Gracenote CEO Stephen White joined the company in 2011.

Still, the CD is a dying format, and White says Gracenote isn’t counting on revenues from its music fingerprinting service to buoy it forever. Unbeknownst to most consumers, the 350-employee subsidiary of Sony has spent years building up other businesses. It has large divisions that work with TV manufacturers, cable networks, and other content distributors on video recognition technology, and with automakers on systems that help drivers use voice commands to navigate their music playlists. Last year the company exceeded $100 million in revenue for the first time.

Behind everything there’s still Gracenote’s massive database of 130 million songs and more than 1 million movies and TV shows. But these days, the lookups against that data are coming from hundreds of types of devices, from smartphones to smart TVs to set-top boxes to in-car entertainment systems.

In fact, the Gracenote service handles 10 billion queries a month—which, if it were a search engine, would make it bigger than Bing (but not quite as big as Google).

“We see ourselves as the underlying knowledge base that links together all of these various fragmented music and video assets all over the world,” White says. “So ultimately, yes, we do understand that the CD will go away. And we have built a diversified business to allow us to add value in other parts of the ecosystem and make up for it over time.”
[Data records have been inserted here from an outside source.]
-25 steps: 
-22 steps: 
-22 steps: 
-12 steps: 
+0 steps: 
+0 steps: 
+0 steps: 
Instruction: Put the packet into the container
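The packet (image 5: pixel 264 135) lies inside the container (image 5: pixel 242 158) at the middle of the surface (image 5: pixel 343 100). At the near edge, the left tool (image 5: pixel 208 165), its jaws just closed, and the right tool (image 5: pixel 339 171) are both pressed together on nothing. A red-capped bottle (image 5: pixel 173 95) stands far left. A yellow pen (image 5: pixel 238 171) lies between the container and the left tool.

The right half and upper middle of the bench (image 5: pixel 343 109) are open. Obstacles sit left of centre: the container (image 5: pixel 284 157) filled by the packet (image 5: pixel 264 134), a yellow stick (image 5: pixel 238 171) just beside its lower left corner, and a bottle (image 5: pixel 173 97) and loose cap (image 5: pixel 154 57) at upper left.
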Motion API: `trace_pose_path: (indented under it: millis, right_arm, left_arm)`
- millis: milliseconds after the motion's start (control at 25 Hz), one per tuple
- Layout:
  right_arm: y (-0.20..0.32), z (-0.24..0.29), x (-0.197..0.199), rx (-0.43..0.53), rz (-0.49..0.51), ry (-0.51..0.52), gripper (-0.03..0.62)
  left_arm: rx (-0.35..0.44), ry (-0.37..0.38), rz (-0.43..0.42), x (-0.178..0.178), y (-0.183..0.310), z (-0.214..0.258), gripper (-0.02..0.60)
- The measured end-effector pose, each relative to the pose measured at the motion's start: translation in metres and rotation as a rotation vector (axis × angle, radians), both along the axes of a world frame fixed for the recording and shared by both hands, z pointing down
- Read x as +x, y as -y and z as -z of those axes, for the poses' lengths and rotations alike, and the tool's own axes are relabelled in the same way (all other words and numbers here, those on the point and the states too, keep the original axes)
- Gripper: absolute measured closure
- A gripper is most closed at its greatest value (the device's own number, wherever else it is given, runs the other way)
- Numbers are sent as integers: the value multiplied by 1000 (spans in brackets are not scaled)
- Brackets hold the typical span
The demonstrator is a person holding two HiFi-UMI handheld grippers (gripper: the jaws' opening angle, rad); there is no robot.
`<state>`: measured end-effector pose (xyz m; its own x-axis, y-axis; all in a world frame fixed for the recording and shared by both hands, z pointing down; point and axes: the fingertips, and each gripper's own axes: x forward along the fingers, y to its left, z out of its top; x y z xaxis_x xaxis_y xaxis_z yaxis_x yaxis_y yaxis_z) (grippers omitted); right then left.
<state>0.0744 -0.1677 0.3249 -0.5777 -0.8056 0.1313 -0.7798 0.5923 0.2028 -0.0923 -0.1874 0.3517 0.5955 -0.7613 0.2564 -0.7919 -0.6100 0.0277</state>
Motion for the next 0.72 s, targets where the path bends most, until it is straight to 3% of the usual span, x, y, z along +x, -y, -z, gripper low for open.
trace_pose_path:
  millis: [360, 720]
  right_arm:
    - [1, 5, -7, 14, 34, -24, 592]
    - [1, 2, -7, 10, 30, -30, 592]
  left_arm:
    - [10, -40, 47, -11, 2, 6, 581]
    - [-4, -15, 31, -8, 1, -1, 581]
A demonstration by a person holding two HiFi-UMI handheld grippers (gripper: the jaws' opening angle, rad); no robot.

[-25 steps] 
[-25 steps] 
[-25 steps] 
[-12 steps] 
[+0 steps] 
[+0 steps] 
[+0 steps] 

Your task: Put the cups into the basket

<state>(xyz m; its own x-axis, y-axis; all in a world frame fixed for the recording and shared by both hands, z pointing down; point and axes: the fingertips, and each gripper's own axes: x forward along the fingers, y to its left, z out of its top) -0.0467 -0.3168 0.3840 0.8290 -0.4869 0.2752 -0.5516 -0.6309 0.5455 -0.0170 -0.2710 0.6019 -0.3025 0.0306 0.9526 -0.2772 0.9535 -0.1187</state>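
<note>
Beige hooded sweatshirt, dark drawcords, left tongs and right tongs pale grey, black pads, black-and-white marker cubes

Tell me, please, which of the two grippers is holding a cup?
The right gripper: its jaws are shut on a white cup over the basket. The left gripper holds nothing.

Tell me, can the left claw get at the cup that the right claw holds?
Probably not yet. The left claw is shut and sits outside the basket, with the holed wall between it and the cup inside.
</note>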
I visited Gracenote’s headquarters in Emeryville, CA, just as executives were getting ready for the International CES show in Las Vegas, and got a survey of its historic offerings as well as a bunch of edgier projects that show where the company is going in the near future.

Just look at Gracenote-powered apps like Habu Music—which lets you browse your music collection according to the mood you’re in—and it’s clear how far the company has grown beyond its origins in the early 1990s as the Compact Disc Database (CDDB), the first large collection of disc names, track names, and other metadata about the music files on CDs.

“A lot of folks think of us as a metadata company, but we are really not,” White says. “We are a technology company that happens to have a tremendous amount of metadata.”

Still, at the core of the business is the care and feeding of Gracenote’s media databases. Record labels, artists, publishers, and movie and TV studios submit more than 100,000 new songs and videos to the company every week, and a large editorial team at Gracenote does nothing but curate and enhance this data.

There’s software that creates a fingerprint for every file, and plenty of machine learning algorithms to help describe elements of the submissions, such as their mood and tempo. But humans are needed to train the systems, and to annotate things machines don’t know. (White says it’s very important, for example, to have unique fingerprints in the system for the “clean” and “explicit” versions of pop songs; software has a hard time telling the difference.)

It’s partly because of this human element, by the way, that White doubts there will ever be a single standard for the metadata describing songs and videos, the way the EXIF data embedded in a digital photo can tell you things like where it was taken and at what exposure. He says the idea of a universal identifier is both a holy grail and a red herring for the media industry, in part because of cultural differences.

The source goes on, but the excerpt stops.